Assigned task
Look through the material below. Return exactly the lines from the one with "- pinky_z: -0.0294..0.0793" through the one with "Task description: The", both included.

..............................

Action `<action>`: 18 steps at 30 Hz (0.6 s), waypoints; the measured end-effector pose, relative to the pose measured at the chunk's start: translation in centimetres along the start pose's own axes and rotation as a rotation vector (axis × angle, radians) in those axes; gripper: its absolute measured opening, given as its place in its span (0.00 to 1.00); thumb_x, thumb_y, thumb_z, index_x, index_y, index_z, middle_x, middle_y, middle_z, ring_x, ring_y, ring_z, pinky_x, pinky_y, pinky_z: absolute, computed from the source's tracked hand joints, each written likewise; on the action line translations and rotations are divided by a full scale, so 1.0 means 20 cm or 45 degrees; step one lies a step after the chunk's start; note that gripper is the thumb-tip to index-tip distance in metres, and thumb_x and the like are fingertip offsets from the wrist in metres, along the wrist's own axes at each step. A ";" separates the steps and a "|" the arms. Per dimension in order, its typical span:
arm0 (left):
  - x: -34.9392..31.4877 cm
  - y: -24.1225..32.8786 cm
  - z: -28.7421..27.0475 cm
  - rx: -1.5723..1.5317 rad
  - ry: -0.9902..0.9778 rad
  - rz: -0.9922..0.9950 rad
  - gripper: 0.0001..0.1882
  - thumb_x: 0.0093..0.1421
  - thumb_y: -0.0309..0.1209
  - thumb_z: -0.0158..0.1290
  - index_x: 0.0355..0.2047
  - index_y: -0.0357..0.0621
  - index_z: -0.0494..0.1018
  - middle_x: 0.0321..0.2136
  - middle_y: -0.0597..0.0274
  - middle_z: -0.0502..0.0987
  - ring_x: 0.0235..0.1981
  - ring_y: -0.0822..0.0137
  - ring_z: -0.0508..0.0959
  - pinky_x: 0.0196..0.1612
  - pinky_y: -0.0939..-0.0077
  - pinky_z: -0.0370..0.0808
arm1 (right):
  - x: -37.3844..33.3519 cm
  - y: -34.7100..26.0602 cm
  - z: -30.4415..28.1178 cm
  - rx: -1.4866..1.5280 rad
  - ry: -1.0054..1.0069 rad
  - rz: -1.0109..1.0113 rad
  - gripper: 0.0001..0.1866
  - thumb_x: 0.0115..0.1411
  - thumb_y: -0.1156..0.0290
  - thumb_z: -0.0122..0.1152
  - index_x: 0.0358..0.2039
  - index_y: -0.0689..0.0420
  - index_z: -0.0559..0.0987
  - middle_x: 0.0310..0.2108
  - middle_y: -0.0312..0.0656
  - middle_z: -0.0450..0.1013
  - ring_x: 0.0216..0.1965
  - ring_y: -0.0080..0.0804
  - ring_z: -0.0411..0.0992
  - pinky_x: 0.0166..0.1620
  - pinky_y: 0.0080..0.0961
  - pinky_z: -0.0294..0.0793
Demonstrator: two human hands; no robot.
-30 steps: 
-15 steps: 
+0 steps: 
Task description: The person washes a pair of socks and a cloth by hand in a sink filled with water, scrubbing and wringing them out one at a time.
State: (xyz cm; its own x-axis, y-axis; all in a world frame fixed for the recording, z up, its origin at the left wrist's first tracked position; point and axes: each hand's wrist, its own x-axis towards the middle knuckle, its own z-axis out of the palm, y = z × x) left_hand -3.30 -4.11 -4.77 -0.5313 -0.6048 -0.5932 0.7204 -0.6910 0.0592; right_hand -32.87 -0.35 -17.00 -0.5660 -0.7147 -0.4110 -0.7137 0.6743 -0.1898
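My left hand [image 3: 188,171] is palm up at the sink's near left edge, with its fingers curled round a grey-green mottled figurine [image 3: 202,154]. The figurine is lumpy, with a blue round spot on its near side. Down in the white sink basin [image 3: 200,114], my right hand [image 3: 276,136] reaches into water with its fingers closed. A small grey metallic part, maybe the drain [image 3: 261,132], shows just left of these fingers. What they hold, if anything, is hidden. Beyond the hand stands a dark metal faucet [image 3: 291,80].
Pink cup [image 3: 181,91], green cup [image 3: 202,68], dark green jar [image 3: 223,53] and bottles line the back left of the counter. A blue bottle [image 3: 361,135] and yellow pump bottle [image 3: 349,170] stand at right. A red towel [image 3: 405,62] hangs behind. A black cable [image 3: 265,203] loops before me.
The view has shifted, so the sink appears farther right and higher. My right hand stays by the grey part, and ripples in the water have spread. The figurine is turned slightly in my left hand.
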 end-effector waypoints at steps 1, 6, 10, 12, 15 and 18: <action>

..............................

Reply
  - pinky_z: -0.0294..0.0793
Demonstrator: two human hands; no robot.
-30 steps: 
-15 steps: 
+0 steps: 
Task description: The person washes a pair of socks and a cloth by hand in a sink filled with water, scrubbing and wringing them out one at a time.

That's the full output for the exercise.